Using the listing below, work out the number of lines in which "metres" appears; return only that figure.

§ **DATASET SECTION**
== Segment start ==

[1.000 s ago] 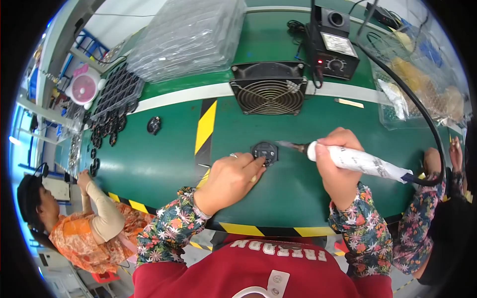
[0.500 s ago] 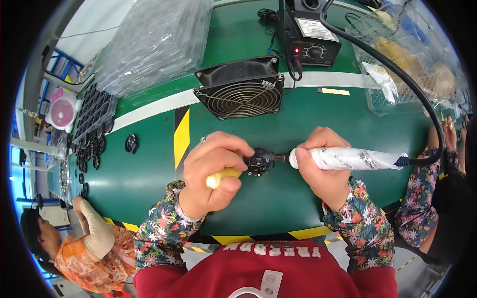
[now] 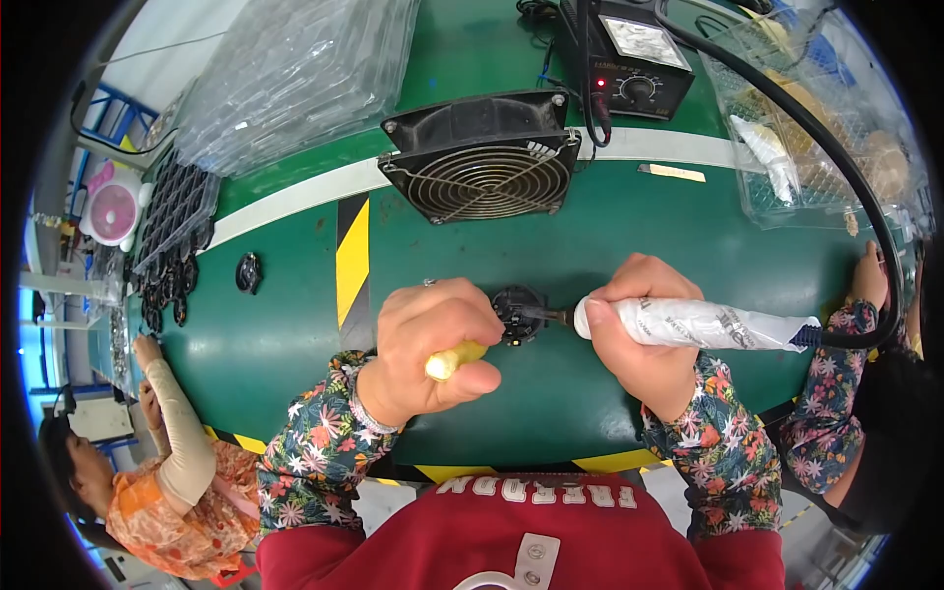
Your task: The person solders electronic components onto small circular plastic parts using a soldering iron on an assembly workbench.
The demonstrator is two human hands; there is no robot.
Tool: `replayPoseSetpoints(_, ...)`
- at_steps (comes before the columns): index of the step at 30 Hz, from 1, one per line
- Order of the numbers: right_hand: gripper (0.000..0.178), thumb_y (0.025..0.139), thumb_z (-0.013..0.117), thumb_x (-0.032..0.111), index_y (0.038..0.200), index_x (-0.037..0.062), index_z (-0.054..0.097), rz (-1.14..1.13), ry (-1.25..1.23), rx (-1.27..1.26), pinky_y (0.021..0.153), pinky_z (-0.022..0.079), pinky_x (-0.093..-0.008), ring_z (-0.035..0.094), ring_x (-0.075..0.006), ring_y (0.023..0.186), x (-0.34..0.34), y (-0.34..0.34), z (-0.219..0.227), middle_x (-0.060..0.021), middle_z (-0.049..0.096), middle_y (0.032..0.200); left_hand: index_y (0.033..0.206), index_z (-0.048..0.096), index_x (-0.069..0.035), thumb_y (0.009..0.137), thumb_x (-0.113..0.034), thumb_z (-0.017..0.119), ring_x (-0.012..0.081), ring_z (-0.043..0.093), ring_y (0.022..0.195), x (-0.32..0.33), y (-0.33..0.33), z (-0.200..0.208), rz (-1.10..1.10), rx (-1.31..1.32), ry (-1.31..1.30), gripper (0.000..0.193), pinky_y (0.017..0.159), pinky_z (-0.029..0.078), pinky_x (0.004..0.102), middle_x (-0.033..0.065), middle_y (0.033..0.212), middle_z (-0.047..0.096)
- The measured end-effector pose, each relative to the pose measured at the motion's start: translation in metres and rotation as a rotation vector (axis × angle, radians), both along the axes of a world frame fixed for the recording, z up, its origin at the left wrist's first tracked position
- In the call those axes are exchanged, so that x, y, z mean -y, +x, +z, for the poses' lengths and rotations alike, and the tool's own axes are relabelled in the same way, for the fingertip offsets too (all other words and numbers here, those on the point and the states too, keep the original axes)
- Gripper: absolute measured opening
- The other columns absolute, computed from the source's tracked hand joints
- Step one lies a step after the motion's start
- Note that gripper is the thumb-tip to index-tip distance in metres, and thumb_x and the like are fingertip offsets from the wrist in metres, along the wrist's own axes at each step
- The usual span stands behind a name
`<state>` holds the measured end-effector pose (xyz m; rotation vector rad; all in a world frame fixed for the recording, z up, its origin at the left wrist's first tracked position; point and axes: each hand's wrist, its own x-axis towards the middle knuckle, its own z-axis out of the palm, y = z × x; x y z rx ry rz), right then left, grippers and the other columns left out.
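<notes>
My right hand (image 3: 644, 334) grips a soldering iron (image 3: 708, 321) by its handle, which is wrapped in white printed paper. Its tip points left and meets, or nearly meets, a small round black part (image 3: 518, 313) lying on the green bench. At the left edge of that part is my left hand (image 3: 438, 344), fingers curled round a yellow tool (image 3: 455, 360) with a pale rounded end. The tool's far end is hidden behind the fingers, so its kind does not show. Whether the left fingertips touch the black part, I cannot tell.
A black fan (image 3: 482, 162) stands beyond my hands, with a black soldering station (image 3: 634, 74) behind it. Clear plastic trays (image 3: 295, 79) are stacked far left. More black parts (image 3: 169, 287) lie left, one (image 3: 249, 273) apart. The thick iron cable (image 3: 836, 162) arches right. People sit on both sides.
My left hand has shifted slightly right and turned a little, still holding the yellow tool. The iron stays at the black part. The whole view has tilted slightly.
</notes>
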<state>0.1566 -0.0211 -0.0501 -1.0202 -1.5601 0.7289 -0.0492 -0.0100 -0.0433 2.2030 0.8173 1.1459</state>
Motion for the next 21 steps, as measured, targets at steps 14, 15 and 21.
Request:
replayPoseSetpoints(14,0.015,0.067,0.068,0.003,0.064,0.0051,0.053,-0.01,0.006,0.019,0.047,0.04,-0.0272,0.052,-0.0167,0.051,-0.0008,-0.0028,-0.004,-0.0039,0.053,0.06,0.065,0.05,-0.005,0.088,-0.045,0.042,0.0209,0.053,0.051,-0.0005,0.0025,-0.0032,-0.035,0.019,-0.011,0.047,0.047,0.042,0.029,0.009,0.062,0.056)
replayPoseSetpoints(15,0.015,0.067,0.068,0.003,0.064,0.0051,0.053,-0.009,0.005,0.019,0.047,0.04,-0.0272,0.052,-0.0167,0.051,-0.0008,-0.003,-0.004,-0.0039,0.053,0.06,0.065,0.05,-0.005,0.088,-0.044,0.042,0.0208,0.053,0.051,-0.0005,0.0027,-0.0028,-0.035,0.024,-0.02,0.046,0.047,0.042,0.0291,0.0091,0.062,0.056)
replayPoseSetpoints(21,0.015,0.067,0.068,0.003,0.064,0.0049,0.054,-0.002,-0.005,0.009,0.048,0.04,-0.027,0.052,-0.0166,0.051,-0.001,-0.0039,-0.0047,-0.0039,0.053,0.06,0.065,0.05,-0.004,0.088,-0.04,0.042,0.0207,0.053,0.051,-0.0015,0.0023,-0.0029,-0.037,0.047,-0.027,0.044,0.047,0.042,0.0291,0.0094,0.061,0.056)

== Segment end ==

§ **RESPONSE AREA**
2